Environ 25 % de toutes les espèces d’abeilles sont devenues "invisibles" depuis 1990
Le nombre d’abeilles recensées a fortement diminué depuis les années 1990, selon une analyse mondiale des populations d’abeilles. Si cela ne signifie pas nécessairement que toutes ces espèces ont disparu, cela pourrait indiquer qu’elles sont devenues plus rares, suffisamment pour que personne ne puisse les trouver régulièrement dans la nature.
Image d’entête : une abeille mellifère introduite et une petite abeille Halicte indigène se partagent une fleur dans une forêt de Patagonie. (Eduardo E Zattara/ Université nationale du Comahue)
La pollinisation par les abeilles sauvages est essentielle à la reproduction de centaines de milliers d’espèces de plantes sauvages et elle est cruciale pour le rendement d’environ 85 % des cultures vivrières. Des baisses de l’abondance et de la diversité des espèces d’abeilles ont été signalées à tous les niveaux : local, régional et national, sur différents continents.
Les chercheurs argentins Eduardo Zattara et Marcelo Aizen ont examiné le nombre d’espèces d’abeilles sauvages recensées chaque année dans le système mondial d’informations sur la biodiversité (GBIF pour Global Biodiversity Information Facility), une plateforme permettant de consigner les observations d’espèces d’abeilles. Le GBIF regroupe des données provenant d’un large éventail de sources de données, de localités, de stratégies d’enregistrement et de zones géographiques.

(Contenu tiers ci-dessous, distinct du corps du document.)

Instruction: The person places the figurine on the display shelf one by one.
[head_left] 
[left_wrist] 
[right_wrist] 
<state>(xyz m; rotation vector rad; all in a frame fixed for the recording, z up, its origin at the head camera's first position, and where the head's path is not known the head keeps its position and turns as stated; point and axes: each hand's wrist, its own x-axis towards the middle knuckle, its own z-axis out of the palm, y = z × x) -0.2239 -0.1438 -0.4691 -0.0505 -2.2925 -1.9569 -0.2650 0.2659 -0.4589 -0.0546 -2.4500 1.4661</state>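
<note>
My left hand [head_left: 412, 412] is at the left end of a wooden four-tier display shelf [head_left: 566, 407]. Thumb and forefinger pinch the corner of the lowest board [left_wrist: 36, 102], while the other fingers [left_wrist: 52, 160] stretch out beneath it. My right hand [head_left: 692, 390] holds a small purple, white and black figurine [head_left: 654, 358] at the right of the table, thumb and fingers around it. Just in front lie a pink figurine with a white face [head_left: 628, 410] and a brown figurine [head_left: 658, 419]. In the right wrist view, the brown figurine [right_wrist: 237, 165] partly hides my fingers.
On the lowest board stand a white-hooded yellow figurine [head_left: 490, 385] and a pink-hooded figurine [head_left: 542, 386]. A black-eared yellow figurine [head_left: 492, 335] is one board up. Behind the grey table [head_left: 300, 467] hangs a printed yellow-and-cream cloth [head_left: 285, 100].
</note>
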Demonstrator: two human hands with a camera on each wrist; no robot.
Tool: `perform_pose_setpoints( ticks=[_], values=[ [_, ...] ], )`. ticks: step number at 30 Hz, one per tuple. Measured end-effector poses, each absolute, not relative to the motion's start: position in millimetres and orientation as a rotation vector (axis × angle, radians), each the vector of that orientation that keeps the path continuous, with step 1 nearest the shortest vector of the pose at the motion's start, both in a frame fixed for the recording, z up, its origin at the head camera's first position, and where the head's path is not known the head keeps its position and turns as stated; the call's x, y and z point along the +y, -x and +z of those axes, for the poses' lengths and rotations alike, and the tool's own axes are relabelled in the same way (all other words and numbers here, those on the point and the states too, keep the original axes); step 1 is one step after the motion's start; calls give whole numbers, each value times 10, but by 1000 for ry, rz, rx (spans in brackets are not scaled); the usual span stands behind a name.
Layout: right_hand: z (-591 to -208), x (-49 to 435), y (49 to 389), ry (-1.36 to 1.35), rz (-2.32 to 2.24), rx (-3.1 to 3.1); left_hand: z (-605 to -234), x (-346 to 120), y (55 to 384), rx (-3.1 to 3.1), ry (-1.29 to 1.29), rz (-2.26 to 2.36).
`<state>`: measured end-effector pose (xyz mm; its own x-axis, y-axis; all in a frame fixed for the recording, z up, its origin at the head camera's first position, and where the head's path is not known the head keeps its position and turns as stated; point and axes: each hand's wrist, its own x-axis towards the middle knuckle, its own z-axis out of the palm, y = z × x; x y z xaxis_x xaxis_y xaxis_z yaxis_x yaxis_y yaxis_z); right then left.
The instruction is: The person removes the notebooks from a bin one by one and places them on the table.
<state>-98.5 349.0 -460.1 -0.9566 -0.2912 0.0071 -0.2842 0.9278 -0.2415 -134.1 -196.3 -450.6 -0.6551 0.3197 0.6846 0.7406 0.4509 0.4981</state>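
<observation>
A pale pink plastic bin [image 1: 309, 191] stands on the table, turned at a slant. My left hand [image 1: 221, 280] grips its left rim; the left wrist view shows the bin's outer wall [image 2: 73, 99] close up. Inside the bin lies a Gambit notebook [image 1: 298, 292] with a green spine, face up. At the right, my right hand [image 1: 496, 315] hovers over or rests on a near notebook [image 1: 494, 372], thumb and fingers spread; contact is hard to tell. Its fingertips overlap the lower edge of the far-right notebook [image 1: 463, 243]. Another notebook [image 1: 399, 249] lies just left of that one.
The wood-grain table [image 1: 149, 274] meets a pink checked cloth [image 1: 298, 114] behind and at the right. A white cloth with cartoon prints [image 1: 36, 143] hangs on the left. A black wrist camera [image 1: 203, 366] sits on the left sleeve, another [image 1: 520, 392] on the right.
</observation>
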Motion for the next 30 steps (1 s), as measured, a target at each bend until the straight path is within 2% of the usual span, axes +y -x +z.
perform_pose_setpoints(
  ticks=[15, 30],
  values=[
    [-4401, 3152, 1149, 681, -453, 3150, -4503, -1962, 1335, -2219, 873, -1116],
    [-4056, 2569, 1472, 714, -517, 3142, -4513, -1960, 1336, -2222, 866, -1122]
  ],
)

Leurs conclusions montrent qu’entre 2006 et 2015, le GBIF a enregistré 25 % d’espèces en moins par rapport aux données disponibles avant 1990. Ceci est d’autant plus inquiétant que le nombre de relevés d’abeilles dans la base de données a en fait augmenté d’environ 55 % depuis 2000, de sorte que la baisse n’est pas due à un manque d’observations, ont expliqué les chercheurs.
Selon Eduardo Zattara, auteur principal et chercheur à l’université de Comahue en Argentine :
Avec la science citoyenne et la capacité de partager les données, les enregistrements augmentent de façon exponentielle, mais le nombre d’espèces signalées dans ces enregistrements diminue. Ce n’est pas encore un cataclysme d’abeilles, mais ce que nous pouvons dire, c’est que les abeilles sauvages ne sont pas exactement en plein essor.
L’étude a montré que les déclins n’étaient pas répartis uniformément entre les familles d’abeilles. Les observations de variétés d’abeilles plus rares ont chuté plus fortement que celles des familles les plus courantes. Les observations de Melittidae, une famille d’abeilles présente en Afrique, ont chuté de 41 % depuis les années 1990, tandis que les abeilles Halictes, la deuxième famille la plus commune, ont diminué de 17 % au cours de la même période.
L’étude présente certaines limites. En particulier, les résultats sont sujets à une certaine incertitude en raison de la variété des sources de données incluses dans le GBIF. Il est donc impossible de tirer des conclusions définitives sur les différentes espèces, ont déclaré les chercheurs. Néanmoins, même en tenant compte d’éventuelles altérations des données, la tendance observée dans l’étude est claire et correspond à d’autres précédents rapports plus limités sur les défis rencontrés par les abeilles.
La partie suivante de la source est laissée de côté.